I don’t remember whether he said anything or not, before he left her. I only know that they parted. Don’t ask me to confess what I felt. Don’t ask me to describe what my mother felt. Let the scene be changed, and the narrative be resumed at a later hour of the day.

 

V
I      THE END OF THE SPECTACLES

I asked myself a question, which I beg to repeat here. What did I owe to the Devil’s Spectacles?

In the first place, I was indebted to my glasses for seeing all the faults, and none of the merits, in the persons about me. In the second place, I arrived at the discovery that, if we are to live usefully and happily with our fellow-creatures, we must take them at their best, and not at their worst. Having reached these conclusions, I trusted my own unassisted insight, and set myself to ascertain what the Devil had
not
helped me to discover in the two persons who were dearest to me — my mother and Cecilia.

I began with Cecilia, leaving my mother time to recover after the shock that had fallen on her.

It was impossible to acknowledge what I had seen through the Spectacles, or what I had heard at the shrubbery fence. In speaking to Cecilia, I could only attribute my coldness of manner to jealousy of the mere name of ‘Sir John,’ and ask to be pardoned for even a momentary distrust of the most constant and charming of women. There was something, I suppose, in my contrite consciousness of having wronged her, that expressed itself in my looks and in my tones. We were sitting together on the sofa. For the first time since our engagement, she put her arm around my neck, and kissed me, without waiting to be kissed first.

I am not very demonstrative,’ she said, softly; ‘and I don’t think, Alfred, you have ever known how fond I am of you. My dear, when Sir John and I met again at that dinner party, I was too faithful to you to even allow myself to
think
of him. Your poor mother irritated me by seeming to doubt whether I could trust myself within reach of Timbercombe, or I should never have consented to go to Long Fallas. You remember that she invited Sir John to ride over and see us. I wrote to him, informing him of my engagement to you, and telling him, in the plainest words, that if he did call at this house, nothing would induce me to see him. I had every reason to suppose that he would understand and respect my motives — ’

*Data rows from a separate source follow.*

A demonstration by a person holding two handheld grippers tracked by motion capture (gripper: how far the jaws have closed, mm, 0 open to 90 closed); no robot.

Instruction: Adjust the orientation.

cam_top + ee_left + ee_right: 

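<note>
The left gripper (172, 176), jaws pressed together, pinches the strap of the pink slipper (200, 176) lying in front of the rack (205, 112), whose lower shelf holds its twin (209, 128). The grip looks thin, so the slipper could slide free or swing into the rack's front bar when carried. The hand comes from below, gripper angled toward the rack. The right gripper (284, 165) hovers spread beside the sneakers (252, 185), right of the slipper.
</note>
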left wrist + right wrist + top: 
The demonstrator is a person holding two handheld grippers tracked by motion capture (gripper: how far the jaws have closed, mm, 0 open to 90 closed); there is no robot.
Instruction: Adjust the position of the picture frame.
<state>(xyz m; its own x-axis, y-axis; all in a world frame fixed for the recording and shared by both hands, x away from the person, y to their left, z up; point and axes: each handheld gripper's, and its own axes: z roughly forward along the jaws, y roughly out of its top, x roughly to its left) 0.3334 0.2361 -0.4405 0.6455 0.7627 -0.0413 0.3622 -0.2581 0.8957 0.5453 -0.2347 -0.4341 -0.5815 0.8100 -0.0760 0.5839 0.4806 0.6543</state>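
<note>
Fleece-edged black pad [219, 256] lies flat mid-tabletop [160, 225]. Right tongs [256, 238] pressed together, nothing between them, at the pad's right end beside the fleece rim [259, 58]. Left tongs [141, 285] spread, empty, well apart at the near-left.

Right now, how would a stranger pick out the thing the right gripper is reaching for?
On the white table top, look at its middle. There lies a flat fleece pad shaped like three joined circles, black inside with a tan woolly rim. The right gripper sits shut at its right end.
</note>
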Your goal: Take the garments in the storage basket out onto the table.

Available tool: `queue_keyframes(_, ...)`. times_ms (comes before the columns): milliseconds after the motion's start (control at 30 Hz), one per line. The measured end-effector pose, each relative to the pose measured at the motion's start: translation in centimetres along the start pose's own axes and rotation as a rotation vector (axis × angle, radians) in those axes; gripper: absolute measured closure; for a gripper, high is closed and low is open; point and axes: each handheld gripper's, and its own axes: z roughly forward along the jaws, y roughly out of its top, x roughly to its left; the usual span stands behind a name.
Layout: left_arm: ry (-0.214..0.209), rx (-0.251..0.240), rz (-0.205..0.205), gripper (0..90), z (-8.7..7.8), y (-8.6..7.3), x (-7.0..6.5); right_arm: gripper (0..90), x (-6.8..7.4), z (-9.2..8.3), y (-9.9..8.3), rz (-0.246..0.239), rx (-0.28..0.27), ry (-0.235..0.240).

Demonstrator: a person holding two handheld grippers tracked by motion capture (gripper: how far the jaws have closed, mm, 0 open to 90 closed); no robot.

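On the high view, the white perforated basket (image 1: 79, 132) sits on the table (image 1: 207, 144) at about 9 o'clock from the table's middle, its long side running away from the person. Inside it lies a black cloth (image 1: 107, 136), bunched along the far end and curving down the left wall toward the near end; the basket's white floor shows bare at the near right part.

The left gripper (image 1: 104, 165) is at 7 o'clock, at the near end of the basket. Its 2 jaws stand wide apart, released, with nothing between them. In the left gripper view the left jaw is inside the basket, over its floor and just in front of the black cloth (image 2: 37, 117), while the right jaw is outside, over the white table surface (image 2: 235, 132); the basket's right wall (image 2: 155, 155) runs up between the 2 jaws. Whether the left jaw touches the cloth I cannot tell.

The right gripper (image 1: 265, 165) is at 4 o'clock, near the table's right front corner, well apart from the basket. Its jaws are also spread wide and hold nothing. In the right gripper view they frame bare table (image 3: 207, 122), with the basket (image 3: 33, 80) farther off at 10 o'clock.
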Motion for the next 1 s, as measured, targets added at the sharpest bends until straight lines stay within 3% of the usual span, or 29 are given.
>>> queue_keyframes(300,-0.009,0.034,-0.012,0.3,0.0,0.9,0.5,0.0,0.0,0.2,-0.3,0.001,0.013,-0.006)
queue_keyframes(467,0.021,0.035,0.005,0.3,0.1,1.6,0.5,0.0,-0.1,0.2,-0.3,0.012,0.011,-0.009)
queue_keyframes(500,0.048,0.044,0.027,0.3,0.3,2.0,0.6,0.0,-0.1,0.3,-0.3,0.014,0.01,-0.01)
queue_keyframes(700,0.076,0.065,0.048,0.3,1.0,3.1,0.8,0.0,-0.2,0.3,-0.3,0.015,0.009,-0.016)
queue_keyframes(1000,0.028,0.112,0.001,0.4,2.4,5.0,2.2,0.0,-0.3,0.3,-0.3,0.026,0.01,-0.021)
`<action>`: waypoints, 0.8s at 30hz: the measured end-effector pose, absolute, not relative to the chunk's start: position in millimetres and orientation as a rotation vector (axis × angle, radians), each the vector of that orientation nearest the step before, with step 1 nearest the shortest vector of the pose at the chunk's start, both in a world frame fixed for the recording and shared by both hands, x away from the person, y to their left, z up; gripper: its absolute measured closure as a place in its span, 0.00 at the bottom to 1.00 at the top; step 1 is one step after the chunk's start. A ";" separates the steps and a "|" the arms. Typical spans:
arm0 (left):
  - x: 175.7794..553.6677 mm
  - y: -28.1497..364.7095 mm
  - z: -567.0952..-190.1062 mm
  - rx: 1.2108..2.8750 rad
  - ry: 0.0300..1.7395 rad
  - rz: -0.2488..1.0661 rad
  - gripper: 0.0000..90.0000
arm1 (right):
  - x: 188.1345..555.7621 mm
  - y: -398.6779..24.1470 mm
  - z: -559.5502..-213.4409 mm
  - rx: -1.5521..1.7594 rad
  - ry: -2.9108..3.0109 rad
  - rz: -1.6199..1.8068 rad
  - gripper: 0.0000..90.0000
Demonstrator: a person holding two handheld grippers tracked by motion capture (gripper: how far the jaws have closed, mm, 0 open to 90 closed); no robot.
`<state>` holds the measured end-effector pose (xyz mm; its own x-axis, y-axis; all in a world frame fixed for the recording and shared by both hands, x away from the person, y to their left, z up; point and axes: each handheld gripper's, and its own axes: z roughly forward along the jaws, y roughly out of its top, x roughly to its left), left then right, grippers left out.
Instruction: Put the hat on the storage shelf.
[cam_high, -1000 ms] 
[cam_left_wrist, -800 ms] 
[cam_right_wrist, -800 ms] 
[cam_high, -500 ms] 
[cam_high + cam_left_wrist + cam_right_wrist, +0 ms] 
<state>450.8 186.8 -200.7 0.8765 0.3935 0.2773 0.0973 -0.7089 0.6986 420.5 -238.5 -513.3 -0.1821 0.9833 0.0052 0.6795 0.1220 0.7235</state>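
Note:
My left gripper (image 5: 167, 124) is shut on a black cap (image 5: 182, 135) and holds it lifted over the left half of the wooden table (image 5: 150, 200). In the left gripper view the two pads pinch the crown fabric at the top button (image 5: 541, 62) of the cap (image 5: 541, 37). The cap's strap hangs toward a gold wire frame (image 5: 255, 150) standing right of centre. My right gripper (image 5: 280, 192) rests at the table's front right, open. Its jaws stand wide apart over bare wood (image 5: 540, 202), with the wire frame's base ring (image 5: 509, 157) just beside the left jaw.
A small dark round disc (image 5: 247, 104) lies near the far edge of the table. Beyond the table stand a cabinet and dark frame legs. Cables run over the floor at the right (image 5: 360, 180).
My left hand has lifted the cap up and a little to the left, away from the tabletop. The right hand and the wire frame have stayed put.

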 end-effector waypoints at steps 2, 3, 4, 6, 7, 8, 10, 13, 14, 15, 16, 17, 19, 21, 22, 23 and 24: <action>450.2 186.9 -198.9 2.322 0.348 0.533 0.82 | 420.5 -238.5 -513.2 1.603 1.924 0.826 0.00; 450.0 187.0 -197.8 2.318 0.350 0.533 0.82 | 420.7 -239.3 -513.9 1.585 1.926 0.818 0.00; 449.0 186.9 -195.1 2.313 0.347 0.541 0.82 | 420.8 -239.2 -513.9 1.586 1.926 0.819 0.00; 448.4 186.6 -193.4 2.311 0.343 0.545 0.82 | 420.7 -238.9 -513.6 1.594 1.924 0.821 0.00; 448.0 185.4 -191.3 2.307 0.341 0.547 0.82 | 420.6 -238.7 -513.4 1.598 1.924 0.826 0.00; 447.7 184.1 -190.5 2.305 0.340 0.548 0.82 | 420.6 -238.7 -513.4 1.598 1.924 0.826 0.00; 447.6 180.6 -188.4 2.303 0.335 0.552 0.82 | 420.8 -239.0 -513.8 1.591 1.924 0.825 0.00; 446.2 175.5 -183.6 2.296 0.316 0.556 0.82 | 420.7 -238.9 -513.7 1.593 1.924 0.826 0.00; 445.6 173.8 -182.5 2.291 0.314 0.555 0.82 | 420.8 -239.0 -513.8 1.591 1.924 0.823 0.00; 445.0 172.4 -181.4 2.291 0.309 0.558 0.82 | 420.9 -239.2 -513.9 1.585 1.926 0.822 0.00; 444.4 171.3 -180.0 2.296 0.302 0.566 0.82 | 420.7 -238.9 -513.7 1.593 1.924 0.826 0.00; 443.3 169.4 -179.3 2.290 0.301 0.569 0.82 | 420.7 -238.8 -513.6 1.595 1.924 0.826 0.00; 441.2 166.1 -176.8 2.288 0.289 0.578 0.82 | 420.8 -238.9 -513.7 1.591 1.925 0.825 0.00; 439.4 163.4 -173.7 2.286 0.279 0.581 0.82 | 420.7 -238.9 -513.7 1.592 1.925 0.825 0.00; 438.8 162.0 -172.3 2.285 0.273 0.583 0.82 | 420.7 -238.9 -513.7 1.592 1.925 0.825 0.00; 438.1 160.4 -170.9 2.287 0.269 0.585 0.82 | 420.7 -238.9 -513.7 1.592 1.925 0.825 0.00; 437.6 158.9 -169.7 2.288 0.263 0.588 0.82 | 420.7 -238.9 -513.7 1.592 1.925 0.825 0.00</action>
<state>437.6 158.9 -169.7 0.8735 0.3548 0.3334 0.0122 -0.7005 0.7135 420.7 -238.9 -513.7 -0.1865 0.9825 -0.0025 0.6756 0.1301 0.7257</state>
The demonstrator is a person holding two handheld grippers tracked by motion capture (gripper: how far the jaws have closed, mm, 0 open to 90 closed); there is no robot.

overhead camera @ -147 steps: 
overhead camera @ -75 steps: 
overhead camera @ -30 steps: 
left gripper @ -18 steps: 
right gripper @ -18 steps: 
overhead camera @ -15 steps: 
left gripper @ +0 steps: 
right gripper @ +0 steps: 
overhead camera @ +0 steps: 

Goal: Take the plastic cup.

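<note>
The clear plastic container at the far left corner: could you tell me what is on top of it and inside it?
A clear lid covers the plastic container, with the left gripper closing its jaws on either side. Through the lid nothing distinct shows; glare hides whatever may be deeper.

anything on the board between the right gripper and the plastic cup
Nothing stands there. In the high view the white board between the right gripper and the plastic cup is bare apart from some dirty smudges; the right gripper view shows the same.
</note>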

She paused. The rich colour rose in her lovely face. I refused to let her distress herself by saying a word of what had happened in the shrubbery. Look back, if you have forgotten it, and see how completely the Spectacles failed to show me the higher and nobler motives that had animated her. The little superficial irritabilities and distrusts, they exhibited to perfection; but the true regard for each other, hidden below the surface in my mother and in my promised wife, was completely beyond them.

‘Shall we go back to London, to-morrow?’ I asked.

‘Are you tired of being here with me, Alfred?’

‘I am tired of waiting till the spring, my angel. I will live with you wherever you like, if you will only consent to hasten the transformation which makes you my wife. Will you consent?’

‘If your mother asks me. Don’t hurry her, Alfred.’

But I did hurry her. After what we had heard in the shrubbery I could look into my mother’s heart (without assistance), and feel sure that the nobler part of her nature would justify my confidence in it. She was not only ready to ‘ask Cecilia,’ then and there — she was eager, poor soul, to confess hoe completely she had been mislaid by her natural interest in her brother’s child. Being firmly resolved to keep the secret of my discovery of her niece, I refused to hear her, as I had refused to hear Cecilia. Did I not know, without being told, what child’s play it would be to Zilla to dazzle and delude my innocent mother? I merely asked if ‘the needlewoman was still in the house.’ The answer was thoroughly explicit: ‘She is at the railway station by this time, and she will never enter any house of mine again.’